Acute cyclosporine A-induced nephrotoxicity: a rabbit model.

Abstract

Chronic cyclosporine A (CsA) nephrotoxicity has been widely assessed but only few studies have described acute nephrotoxicity. As CsA is now used for short periods, we developed an experimental model of acute CsA-induced nephrotoxicity. Renal clearances of inulin and para-aminohippurate were assessed in 35 New Zealand rabbits. Group 1: control, no treatment; group 2: CsA 25 mg/kg per day in 0.5 ml/kg per day for 5 days; group 3: vehicle Cremophor-EL, 0.5 ml/kg per day for 5 days; group 4: follow-up, the same as group 2, then CsA discontinuation for 31 days.
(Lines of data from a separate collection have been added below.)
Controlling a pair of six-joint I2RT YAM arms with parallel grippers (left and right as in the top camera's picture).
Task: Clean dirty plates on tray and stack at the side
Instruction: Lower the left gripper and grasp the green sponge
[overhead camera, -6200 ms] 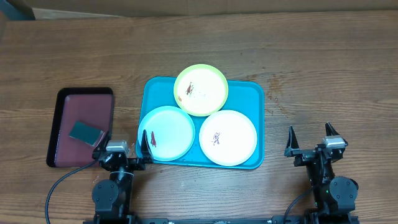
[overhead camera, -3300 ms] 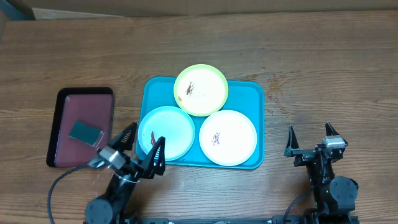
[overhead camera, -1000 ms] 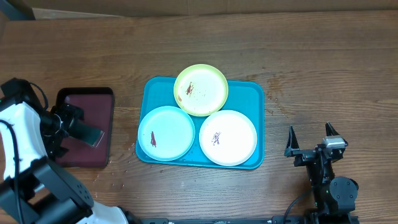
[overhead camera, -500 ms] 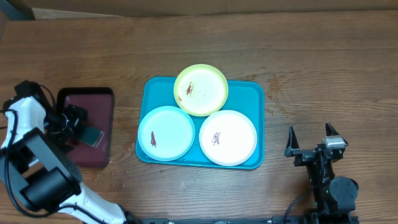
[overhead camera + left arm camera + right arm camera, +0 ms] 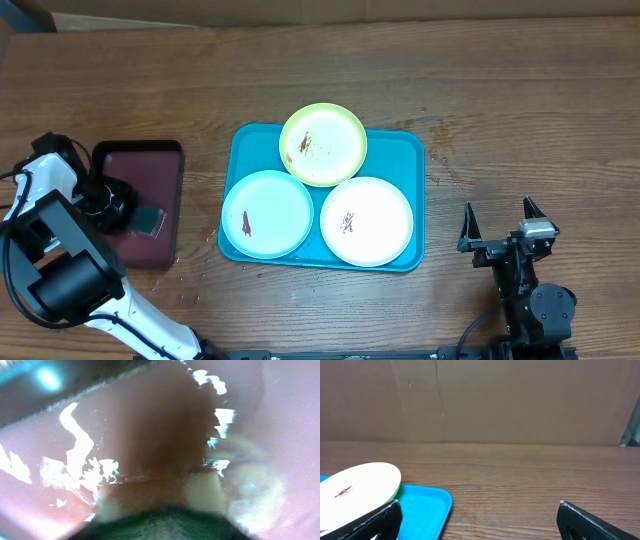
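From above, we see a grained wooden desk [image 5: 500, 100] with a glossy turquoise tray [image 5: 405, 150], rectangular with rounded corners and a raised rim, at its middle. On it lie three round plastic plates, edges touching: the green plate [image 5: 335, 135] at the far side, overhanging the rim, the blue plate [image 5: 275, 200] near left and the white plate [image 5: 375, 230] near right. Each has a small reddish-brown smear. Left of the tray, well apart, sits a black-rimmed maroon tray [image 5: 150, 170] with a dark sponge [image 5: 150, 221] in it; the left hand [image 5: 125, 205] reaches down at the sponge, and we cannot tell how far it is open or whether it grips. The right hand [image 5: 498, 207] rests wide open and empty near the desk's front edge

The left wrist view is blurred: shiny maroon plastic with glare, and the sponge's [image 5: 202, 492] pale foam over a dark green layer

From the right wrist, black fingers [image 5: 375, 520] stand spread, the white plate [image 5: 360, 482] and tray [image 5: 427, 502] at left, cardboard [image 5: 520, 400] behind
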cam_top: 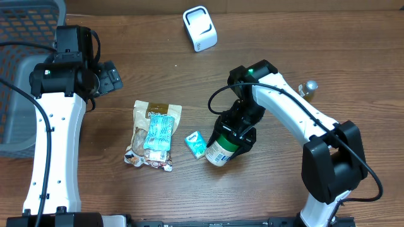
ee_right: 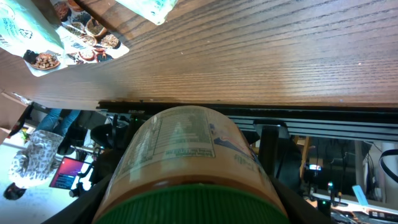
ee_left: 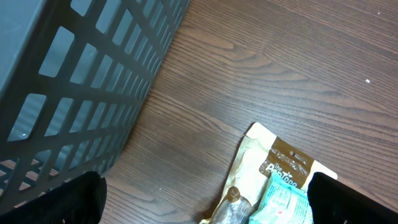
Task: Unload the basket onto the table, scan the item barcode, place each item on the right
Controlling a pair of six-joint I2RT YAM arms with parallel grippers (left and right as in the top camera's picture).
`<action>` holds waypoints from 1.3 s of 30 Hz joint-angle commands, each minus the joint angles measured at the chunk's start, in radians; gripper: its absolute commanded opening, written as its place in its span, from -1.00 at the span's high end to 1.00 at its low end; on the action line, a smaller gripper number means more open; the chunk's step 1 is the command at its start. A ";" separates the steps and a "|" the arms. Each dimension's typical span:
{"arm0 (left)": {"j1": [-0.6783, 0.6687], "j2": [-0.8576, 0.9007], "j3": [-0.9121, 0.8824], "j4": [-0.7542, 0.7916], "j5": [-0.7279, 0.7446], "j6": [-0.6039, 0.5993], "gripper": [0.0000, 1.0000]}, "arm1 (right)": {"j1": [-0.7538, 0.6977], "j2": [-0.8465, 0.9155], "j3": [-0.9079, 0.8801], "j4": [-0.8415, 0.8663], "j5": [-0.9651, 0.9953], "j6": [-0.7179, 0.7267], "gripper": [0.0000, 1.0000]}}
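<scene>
A jar (cam_top: 219, 151) with a green lid and a white label lies tilted just above the table, and my right gripper (cam_top: 238, 133) is shut on it near the lid. In the right wrist view the jar (ee_right: 186, 146) fills the space between both fingers of the right gripper (ee_right: 193, 208), its nutrition label facing up. A white scanner (cam_top: 199, 28) stands at the back of the table. My left gripper (cam_top: 111, 77) hangs open and empty at the left. In its own view the left gripper (ee_left: 211, 202) hovers over bare wood beside a snack bag (ee_left: 280, 177).
A brown snack bag (cam_top: 144, 140) with a teal packet (cam_top: 159, 131) on it lies left of the jar. A small teal packet (cam_top: 196, 144) sits right beside the jar. A grey basket (cam_top: 25, 69) fills the far left. A small bottle (cam_top: 308, 88) stands at the right.
</scene>
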 commanded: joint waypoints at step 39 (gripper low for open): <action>0.002 -0.005 0.009 0.001 -0.013 0.012 -0.99 | 0.003 -0.031 0.030 -0.024 -0.107 -0.004 0.05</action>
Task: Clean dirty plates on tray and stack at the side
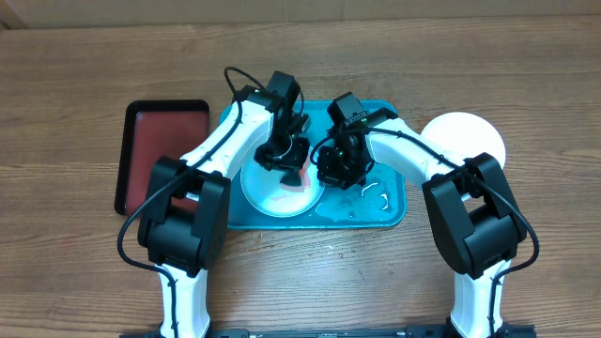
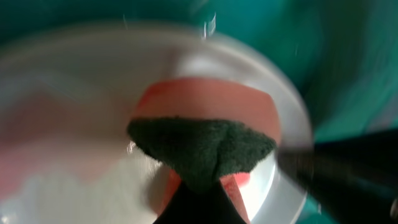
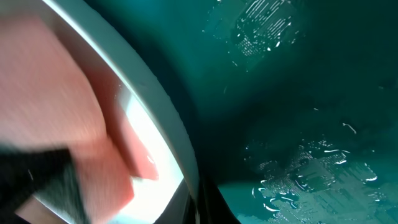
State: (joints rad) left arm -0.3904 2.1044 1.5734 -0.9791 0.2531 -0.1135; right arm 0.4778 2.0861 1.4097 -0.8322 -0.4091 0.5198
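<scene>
in the tray (image 1: 377, 212) sits one plate (image 1: 272, 199), outside one white plate (image 1: 470, 137).

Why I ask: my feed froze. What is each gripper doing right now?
Left gripper: closed, holding the sponge against the plate.
Right gripper: closed, apparently on the plate's rim.

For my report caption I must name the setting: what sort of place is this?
Probably a robotics lab bench, not a kitchen: two robot arms at a wooden table, a wet turquoise tray holding a plate, and a sponge.
</scene>
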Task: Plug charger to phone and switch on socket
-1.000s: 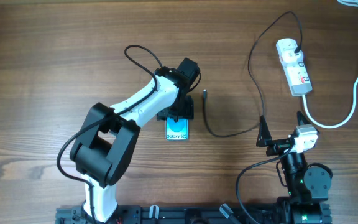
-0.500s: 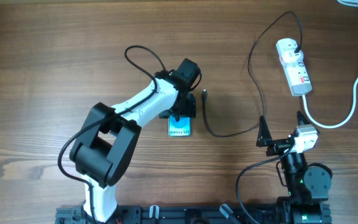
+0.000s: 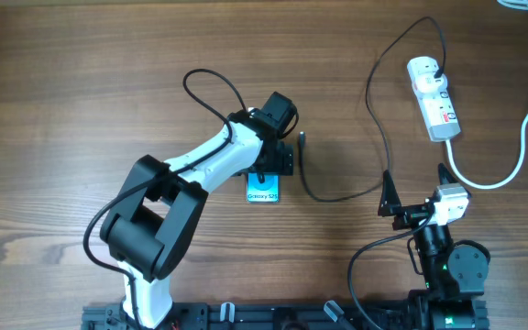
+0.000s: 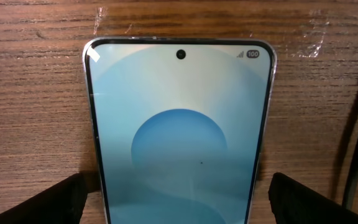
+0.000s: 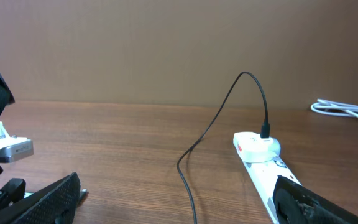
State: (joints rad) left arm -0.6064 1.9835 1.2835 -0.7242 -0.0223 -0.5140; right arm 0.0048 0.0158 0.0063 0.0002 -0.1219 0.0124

Compared with group 1, CsA significantly decreased glomerular filtration rate (GFR), renal blood flow (RBF), and diuresis, with a significant increase in renal vascular resistance (RVR). The proportional fall in GFR (-32.3%) and RBF (-33.1%) suggests both pre- and postglomerular vasoconstriction. Discontinuation of CsA in group 4 led to normalization of RVR with improvement of other renal function parameters. Compared with group 1, Cremophor-EL induced no significant changes but an increased RBF. Microvacuolization of proximal tubule epithelial cells was the sole histological abnormality observed only in group 2. The overall results suggest that CsA induced a vasomotor acute renal failure which was not due to Cremophor-EL. This effect was partly reversible after discontinuation of treatment.